Friday, January 12, 2024

Favorite poems

 The Desired Change Will Occur


I release a magenta tetragonal lattice kite
into the storm: soon only the black string remains.

In the snow, cattle kneel, rafters mewl.
No color, no playground. There are times it seems we

only know each other by a thread—
but we love that thread.

- Bill Carty

Relax

Bad things are going to happen.

Your tomatoes will grow a fungus

and your cat will get run over.

Someone will leave the bag with the ice cream

melting in the car and throw

your blue cashmere sweater in the drier.

Your husband will sleep

with a girl your daughter’s age, her breasts spilling

out of her blouse. Or your wife

will remember she’s a lesbian

and leave you for the woman next door. The other cat—

the one you never really liked—will contract a disease

that requires you to pry open its feverish mouth

every four hours. Your parents will die.

No matter how many vitamins you take,

how much Pilates, you’ll lose your keys,

your hair and your memory. If your daughter

doesn’t plug her heart

into every live socket she passes,

you’ll come home to find your son has emptied

the refrigerator, dragged it to the curb,

and called the used appliance store for a pick up—drug money.

There’s a Buddhist story of a woman chased by a tiger.

When she comes to a cliff, she sees a sturdy vine

and climbs half way down. But there’s also a tiger below.

And two mice—one white, one black—scurry out

and begin to gnaw at the vine. At this point

she notices a wild strawberry growing from a crevice.

She looks up, down, at the mice.

Then she eats the strawberry.

So here’s the view, the breeze, the pulse

in your throat. Your wallet will be stolen, you’ll get fat,

slip on the bathroom tiles of a foreign hotel

and crack your hip. You’ll be lonely.

Oh taste how sweet and tart

the red juice is, how the tiny seeds

crunch between your teeth.

- Ellen Bass

The Second Coming 
Turning and turning in the widening gyre   
The falcon cannot hear the falconer;
Things fall apart; the centre cannot hold;
Mere anarchy is loosed upon the world,
The blood-dimmed tide is loosed, and everywhere   
The ceremony of innocence is drowned;
The best lack all conviction, while the worst   
Are full of passionate intensity.

Surely some revelation is at hand;
Surely the Second Coming is at hand.   
The Second Coming! Hardly are those words out   
When a vast image out of Spiritus Mundi
Troubles my sight: somewhere in sands of the desert   
A shape with lion body and the head of a man,   
A gaze blank and pitiless as the sun,   
Is moving its slow thighs, while all about it   
Reel shadows of the indignant desert birds.   
The darkness drops again; but now I know   
That twenty centuries of stony sleep
Were vexed to nightmare by a rocking cradle,   
And what rough beast, its hour come round at last,   
Slouches towards Bethlehem to be born?

- Yeats

Desiderata
Go placidly amid the noise and the haste, and remember what peace there may be in silence. As far as possible, without surrender, be on good terms with all persons.

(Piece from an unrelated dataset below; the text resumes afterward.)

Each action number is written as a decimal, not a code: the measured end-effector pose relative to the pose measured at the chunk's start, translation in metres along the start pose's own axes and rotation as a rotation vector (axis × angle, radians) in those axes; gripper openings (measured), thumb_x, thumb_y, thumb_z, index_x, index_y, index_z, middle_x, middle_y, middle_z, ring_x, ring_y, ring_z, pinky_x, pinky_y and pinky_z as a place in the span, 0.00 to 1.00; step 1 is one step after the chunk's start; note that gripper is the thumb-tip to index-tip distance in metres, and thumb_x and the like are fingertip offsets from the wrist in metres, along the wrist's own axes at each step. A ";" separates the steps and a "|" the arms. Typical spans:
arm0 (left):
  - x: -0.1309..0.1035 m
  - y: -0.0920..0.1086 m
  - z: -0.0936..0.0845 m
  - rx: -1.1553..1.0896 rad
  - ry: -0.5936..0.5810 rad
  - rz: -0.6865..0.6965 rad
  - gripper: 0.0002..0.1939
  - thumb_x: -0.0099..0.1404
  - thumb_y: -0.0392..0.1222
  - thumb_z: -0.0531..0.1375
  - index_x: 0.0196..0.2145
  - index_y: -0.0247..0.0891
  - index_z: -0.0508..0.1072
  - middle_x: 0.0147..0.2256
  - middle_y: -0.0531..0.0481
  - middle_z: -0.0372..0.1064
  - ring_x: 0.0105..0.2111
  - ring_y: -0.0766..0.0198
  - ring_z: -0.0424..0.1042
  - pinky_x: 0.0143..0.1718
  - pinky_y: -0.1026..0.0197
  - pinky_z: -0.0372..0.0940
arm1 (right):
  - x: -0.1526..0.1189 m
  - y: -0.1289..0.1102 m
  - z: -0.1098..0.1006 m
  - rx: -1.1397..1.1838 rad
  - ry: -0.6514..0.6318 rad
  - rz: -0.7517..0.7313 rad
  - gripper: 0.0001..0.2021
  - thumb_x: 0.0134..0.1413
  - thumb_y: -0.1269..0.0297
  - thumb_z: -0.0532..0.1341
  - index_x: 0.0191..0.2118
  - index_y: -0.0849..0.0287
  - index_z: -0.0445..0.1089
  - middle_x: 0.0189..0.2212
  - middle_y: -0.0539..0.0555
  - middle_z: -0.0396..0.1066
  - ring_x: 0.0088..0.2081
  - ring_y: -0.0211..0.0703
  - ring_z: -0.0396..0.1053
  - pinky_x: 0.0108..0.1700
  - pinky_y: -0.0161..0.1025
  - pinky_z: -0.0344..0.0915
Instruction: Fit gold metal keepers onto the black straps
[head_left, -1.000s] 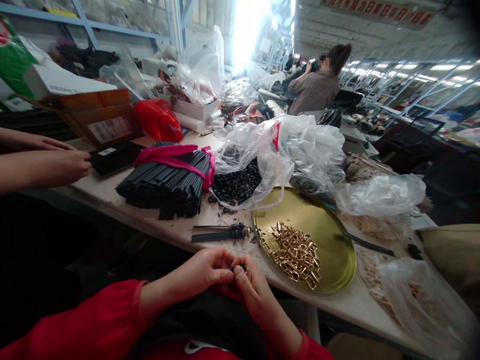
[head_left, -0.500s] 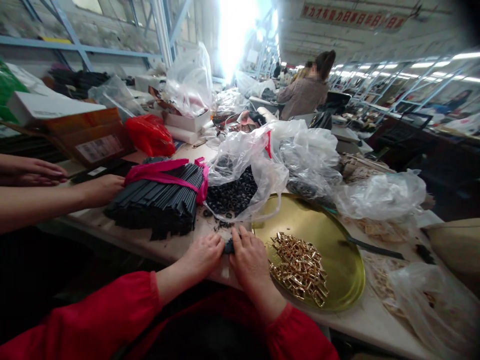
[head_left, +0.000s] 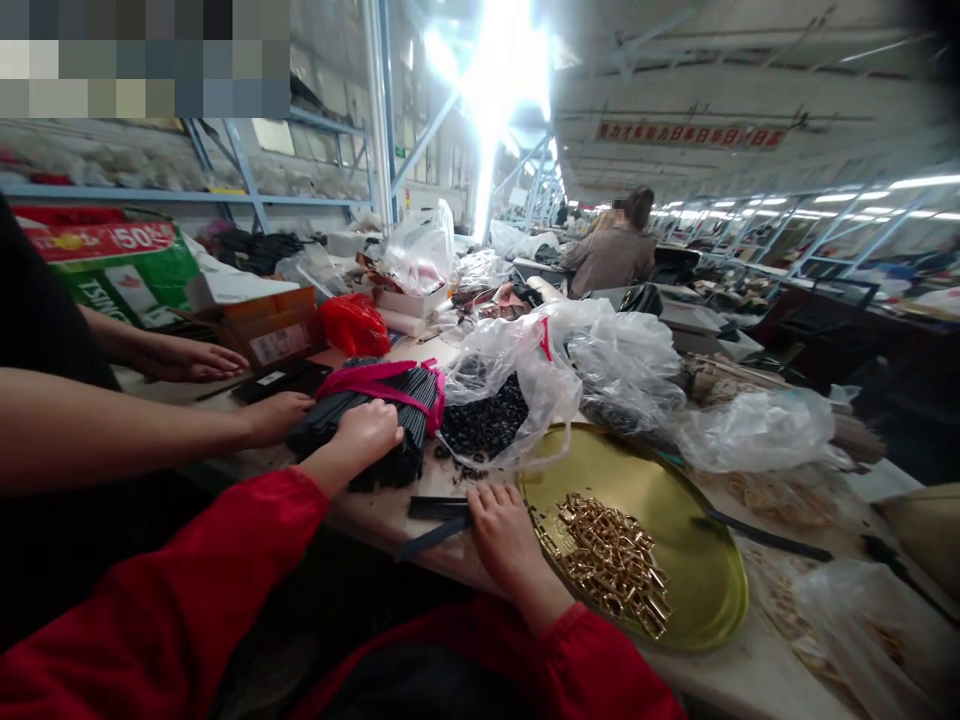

Speak your truth quietly and clearly; and listen to others, even to the dull and the ignorant; they too have their story.

Avoid loud and aggressive persons; they are vexatious to the spirit. If you compare yourself with others, you may become vain or bitter, for always there will be greater and lesser persons than yourself.

Enjoy your achievements as well as your plans. Keep interested in your own career, however humble; it is a real possession in the changing fortunes of time.

Exercise caution in your business affairs, for the world is full of trickery. But let this not blind you to what virtue there is; many persons strive for high ideals, and everywhere life is full of heroism.

Be yourself. Especially do not feign affection. Neither be cynical about love; for in the face of all aridity and disenchantment, it is as perennial as the grass.

Take kindly the counsel of the years, gracefully surrendering the things of youth.

Nurture strength of spirit to shield you in sudden misfortune. But do not distress yourself with dark imaginings. Many fears are born of fatigue and loneliness.

Beyond a wholesome discipline, be gentle with yourself. You are a child of the universe no less than the trees and the stars; you have a right to be here.

And whether or not it is clear to you, no doubt the universe is unfolding as it should. Therefore be at peace with God, whatever you conceive Him to be. And whatever your labors and aspirations, in the noisy confusion of life, keep peace in your soul. With all its sham, drudgery and broken dreams, it is still a beautiful world. Be cheerful. Strive to be happy.